CPU overheating, Possible liquid cooler malfunction

zsanders

Prominent
Nov 18, 2017
2
0
510
I built my computer about a year ago, and purchased its parts to allow for overclocking. I have a MSI Z170 M5 motherboard with a intel i5-6600k cpu being cooled with a corsair H100i GTX liquid cooler. After i first built my computer, I not only had the game boost on, i also gave it a pretty significant overclock on it. Now about a year and a half later, i was running a pretty cpu intensive game and i look over and the temperature is flying from 80 to 90 degrees C. Im not much of a computer guy so i didn't know that that was high for core temp, i just have a little two digit readout on the motherboard i can see while gaming. I tell one of my friends and they freak out and tell me im going to kill my processor. So I turn off game boost and the overclock resetting everything i could in my computer to default.
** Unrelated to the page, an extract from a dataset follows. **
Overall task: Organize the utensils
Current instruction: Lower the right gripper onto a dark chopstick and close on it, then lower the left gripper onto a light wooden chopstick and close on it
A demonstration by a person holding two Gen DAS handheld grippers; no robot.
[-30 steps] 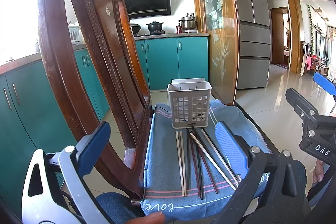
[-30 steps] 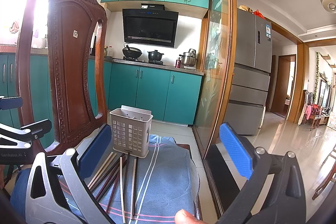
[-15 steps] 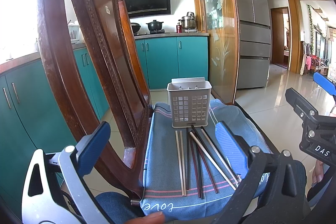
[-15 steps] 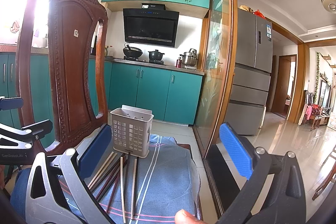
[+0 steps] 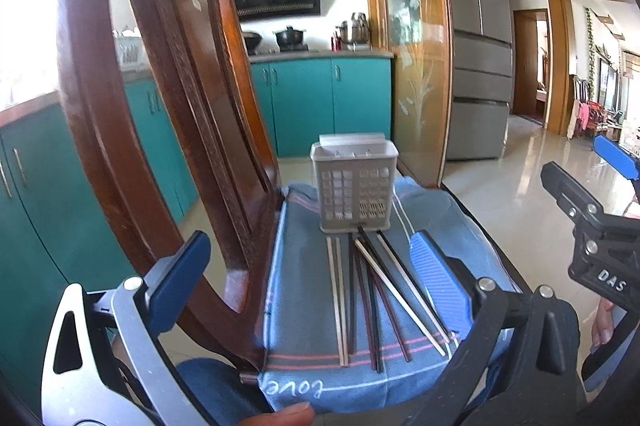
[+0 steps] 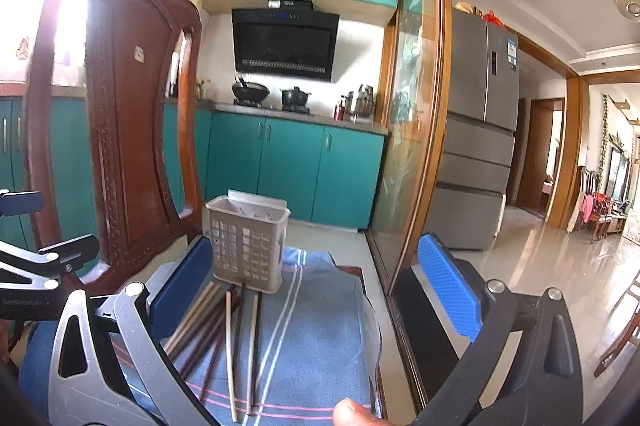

When the game boost is off, it idles around 50 and plays games at around 70. I read alot online about the possible causes of this overheating but nothing was definitive, so i decided to see if i could run a cpu test while overclocked and after i booted it in game boost, right as it started up the temperatures climbed to slightly over 100. I turned off game boost and restarted it as fast as i could. Trying to find out if my pump is broken, i felt the temperature of the heat sink, which was cool to the touch. I felt the temperature of each tube from the pump to the sink, and one was hot and one was cold, leading me to believe that something is wrong with the pump. Another thing i noticed is my cpu and is and memory are reaching 100 percent a whole lot more easily than they used to. Thank you for reading all of that, i just wanted to make sure i gave all the pertinent information. I have three questions. 1) How can i be sure my pump is broken and i need to buy a new one? 2) Could my week or so of playing with extremely high core temp have damaged my CPU, and how can i tell? 3) Is there anything that can be done to repair the damage to the pump or the CPU? Thank you for your time. I want to get back to overclocking my cpu and playing games the way they where meant to be played.
 
Solution
Get a good tower style air cooler if you have the space in your case. Sounds like the pumps dead on your water cooler. It’s probably garbage. CPU is fine just may be thermal throttling to protect itself hence decreased performance. A good tower air cooler will cool as good if not better than an all in one water cooler and if the fan fails tower coolers will still passively cool the cpu pretty well.

zsanders

Prominent
Nov 18, 2017
2
0
510
Off of game boost, i ran the Intel Processor Diagnostic Tool and i passed, im too afraid to run it while overclocked. Also, i couldn't find online any software that could directly control the pump to see if i could reactivate it. I read corsair link is supposed to be able to do it but i did not have the option.
 

saratj1

Distinguished
Sep 25, 2010
157
0
18,710
Get a good tower style air cooler if you have the space in your case. Sounds like the pumps dead on your water cooler. It’s probably garbage. CPU is fine just may be thermal throttling to protect itself hence decreased performance. A good tower air cooler will cool as good if not better than an all in one water cooler and if the fan fails tower coolers will still passively cool the cpu pretty well.